#### What needs to be done:
When you come to the line with "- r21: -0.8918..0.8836", begin repeating; continue exactly through the final line of the records and include nothing from before.

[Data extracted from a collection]
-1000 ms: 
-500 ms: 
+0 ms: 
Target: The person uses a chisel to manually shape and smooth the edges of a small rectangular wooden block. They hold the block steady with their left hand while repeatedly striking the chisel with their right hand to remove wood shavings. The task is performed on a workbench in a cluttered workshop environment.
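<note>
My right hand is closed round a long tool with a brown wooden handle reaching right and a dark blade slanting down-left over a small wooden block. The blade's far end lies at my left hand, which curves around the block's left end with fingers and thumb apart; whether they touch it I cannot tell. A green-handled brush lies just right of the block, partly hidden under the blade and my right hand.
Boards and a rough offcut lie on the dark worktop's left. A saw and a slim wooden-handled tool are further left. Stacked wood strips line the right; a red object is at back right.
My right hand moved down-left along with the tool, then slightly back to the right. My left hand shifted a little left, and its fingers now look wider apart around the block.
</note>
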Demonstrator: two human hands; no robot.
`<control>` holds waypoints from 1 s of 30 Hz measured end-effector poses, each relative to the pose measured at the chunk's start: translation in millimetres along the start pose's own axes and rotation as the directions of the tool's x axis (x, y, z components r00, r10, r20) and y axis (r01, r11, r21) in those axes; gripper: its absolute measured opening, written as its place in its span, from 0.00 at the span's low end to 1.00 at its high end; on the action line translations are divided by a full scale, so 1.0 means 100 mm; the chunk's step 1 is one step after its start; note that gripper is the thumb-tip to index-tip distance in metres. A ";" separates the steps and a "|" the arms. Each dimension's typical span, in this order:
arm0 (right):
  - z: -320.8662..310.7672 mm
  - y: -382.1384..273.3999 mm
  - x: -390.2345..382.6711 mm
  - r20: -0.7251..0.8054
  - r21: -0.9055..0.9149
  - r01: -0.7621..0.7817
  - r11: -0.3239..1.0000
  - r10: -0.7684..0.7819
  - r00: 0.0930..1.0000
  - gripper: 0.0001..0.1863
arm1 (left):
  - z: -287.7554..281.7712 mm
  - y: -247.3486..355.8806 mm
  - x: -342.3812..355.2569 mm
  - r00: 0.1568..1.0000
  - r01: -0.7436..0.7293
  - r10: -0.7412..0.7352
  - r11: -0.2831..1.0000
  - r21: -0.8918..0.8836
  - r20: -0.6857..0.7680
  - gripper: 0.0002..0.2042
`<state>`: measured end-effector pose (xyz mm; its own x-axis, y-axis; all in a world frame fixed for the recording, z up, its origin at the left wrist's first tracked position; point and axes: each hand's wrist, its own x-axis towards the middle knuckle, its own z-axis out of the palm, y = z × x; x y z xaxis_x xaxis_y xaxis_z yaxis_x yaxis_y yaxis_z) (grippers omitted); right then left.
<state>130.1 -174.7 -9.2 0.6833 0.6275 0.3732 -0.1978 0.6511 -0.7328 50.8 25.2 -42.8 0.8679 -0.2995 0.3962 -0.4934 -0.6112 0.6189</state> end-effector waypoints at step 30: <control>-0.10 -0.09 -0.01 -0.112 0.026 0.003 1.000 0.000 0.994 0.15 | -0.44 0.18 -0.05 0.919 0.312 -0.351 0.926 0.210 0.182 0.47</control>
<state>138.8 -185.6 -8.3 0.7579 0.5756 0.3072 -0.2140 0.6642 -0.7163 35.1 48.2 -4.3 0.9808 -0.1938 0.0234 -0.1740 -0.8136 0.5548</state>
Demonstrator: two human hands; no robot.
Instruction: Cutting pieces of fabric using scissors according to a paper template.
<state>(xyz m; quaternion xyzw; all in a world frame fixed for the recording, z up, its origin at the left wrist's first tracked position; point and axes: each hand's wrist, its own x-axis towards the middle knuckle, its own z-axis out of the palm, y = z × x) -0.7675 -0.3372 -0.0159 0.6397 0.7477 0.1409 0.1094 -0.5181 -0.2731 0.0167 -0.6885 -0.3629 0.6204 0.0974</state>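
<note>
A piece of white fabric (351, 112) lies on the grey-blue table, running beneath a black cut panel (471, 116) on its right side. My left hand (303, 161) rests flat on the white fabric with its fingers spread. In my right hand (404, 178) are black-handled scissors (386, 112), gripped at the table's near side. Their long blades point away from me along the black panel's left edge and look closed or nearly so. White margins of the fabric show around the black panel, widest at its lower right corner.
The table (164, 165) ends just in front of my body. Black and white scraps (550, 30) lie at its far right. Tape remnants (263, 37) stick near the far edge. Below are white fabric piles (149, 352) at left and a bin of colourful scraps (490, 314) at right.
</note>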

#### Solution to this exercise:
  - r21: -0.8918..0.8836
  - r20: -0.6857..0.7680
  - gripper: 0.0002..0.2042
`<state>`: measured end-effector pose (xyz mm; its own x-axis, y-axis; all in a world frame fixed for the recording, z up, its origin at the left wrist's first tracked position; point and axes: each hand's wrist, its own x-axis towards the middle knuckle, its own z-axis out of the palm, y = z × x; x y z xaxis_x xaxis_y xaxis_z yaxis_x yaxis_y yaxis_z) (grippers omitted); right then left.
<state>130.1 -174.7 -9.2 0.6833 0.6275 0.3732 -0.1978 0.6511 -0.7328 50.8 25.2 -42.8 0.8679 -0.2995 0.3962 -0.4934 -0.6112 0.6189</state> end-effector waypoints at step 30: <control>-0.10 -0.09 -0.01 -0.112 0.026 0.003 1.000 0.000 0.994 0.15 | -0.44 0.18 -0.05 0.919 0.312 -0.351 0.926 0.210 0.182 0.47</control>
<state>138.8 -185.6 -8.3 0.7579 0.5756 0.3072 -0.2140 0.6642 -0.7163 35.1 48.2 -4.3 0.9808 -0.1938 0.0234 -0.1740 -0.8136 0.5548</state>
Demonstrator: two human hands; no robot.
Instruction: Cutting pieces of fabric using scissors according to a paper template.
<state>(xyz m; quaternion xyzw; all in a world frame fixed for the recording, z up, its origin at the left wrist's first tracked position; point and axes: each hand's wrist, its own x-axis towards the middle knuckle, its own z-axis out of the palm, y = z × x) -0.7675 -0.3372 -0.0159 0.6397 0.7477 0.1409 0.1094 -0.5181 -0.2731 0.0167 -0.6885 -0.3629 0.6204 0.0974</state>
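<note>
A piece of white fabric (351, 112) lies on the grey-blue table, running beneath a black cut panel (471, 116) on its right side. My left hand (303, 161) rests flat on the white fabric with its fingers spread. In my right hand (404, 178) are black-handled scissors (386, 112), gripped at the table's near side. Their long blades point away from me along the black panel's left edge and look closed or nearly so. White margins of the fabric show around the black panel, widest at its lower right corner.
The table (164, 165) ends just in front of my body. Black and white scraps (550, 30) lie at its far right. Tape remnants (263, 37) stick near the far edge. Below are white fabric piles (149, 352) at left and a bin of colourful scraps (490, 314) at right.
</note>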

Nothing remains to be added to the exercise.